Information Management for the Desktop

A script to save e-mail messages into a searchable database for later retrieval.

It's been tough being a newbie for these past several years. I've managed to stick with it and believe I've set a good example for being a sustainable newbie overall. The nice thing about the open-source world is that there is no stigma attached to being stuck on square one for extended periods of time. Unlike public school, where you are subjected to unbearable ridicule if you fall behind, in the Open Source community, there is no "behind", only "forward", "onward" and "upward". That's a good thing.
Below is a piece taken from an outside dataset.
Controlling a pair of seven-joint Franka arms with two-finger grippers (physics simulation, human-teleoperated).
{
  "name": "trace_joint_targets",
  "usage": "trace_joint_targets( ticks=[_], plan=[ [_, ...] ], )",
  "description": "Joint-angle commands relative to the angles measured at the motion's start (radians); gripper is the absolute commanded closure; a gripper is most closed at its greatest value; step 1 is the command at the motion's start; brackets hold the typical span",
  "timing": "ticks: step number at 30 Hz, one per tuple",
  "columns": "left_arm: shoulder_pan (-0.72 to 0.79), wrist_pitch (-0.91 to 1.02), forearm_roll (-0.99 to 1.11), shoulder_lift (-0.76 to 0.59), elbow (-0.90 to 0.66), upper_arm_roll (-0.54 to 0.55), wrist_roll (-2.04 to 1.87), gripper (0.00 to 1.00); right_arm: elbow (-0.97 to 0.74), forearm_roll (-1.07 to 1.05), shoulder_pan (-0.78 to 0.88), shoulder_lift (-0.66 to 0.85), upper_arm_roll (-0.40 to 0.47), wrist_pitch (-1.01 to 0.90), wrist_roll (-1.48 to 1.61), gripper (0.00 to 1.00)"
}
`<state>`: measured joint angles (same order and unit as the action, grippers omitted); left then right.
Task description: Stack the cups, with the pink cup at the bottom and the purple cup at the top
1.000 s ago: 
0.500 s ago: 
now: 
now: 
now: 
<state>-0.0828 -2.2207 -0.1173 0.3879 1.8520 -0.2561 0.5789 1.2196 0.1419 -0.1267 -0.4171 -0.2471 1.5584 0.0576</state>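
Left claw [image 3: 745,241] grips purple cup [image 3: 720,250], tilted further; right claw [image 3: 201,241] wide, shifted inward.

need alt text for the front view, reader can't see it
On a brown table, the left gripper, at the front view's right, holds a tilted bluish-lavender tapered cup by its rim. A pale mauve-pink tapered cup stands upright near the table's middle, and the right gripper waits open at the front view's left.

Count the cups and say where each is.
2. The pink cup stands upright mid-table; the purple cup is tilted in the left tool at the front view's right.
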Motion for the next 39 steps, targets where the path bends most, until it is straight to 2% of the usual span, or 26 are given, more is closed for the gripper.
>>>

I have a PostgreSQL database on my home computer, and I must say that it's a most impressive application. I managed to combine that with another application, called pgaccess. Between the command-line interface and pgaccess, I enjoy adding information to the little databases I've created. Sometimes, I'm rewarded with having useful information to look at when I search the database with SQL queries. I've wondered from time to time, however, how I might use the database to centralize all the information on my system. For example, I have some useful information floating around in e-mail archives, never to be read again. I suppose I could learn the search/grep commands that would let me revisit old e-mails, but that doesn't seem productive to me. Now, if the old e-mails with useful information could be transferred to my database, I think that would be nifty. The following, then, is a description of what I came up with that seems simple and easy and might even be useful.

Picking the Language

On my system, which runs the SuSE 7.1 Pro Edition and the Linux2.4 Kernel, I can do a lot. The terminals let me choose which shell language I want, the applications let me choose which programming language I want, and I can mix and match to my heart's content. For this little project, though, I decided to use Perl. My e-mails are text-based, and there's a site, www.cpan.org, that contains untold numbers of scripts, modules and distributions of applications for untold numbers of tasks. It's overwhelming, to say the least. Since Perl is the undisputed "king-of-the-hill" for text-based file manipulation, it is the selected programming language to use.

The Perl documentation is thorough, readable and, except for that regex thing, within the grasp of a lot of folks. Even better, my system has an application called, CPAN. I simply bring up a terminal, type in the command $> Perl -MCPAN -e shell and up pops the prompt, waiting for me to type in what I need. When I do that, it goes out and finds the latest version of what I need, then downloads and installs it. Nice.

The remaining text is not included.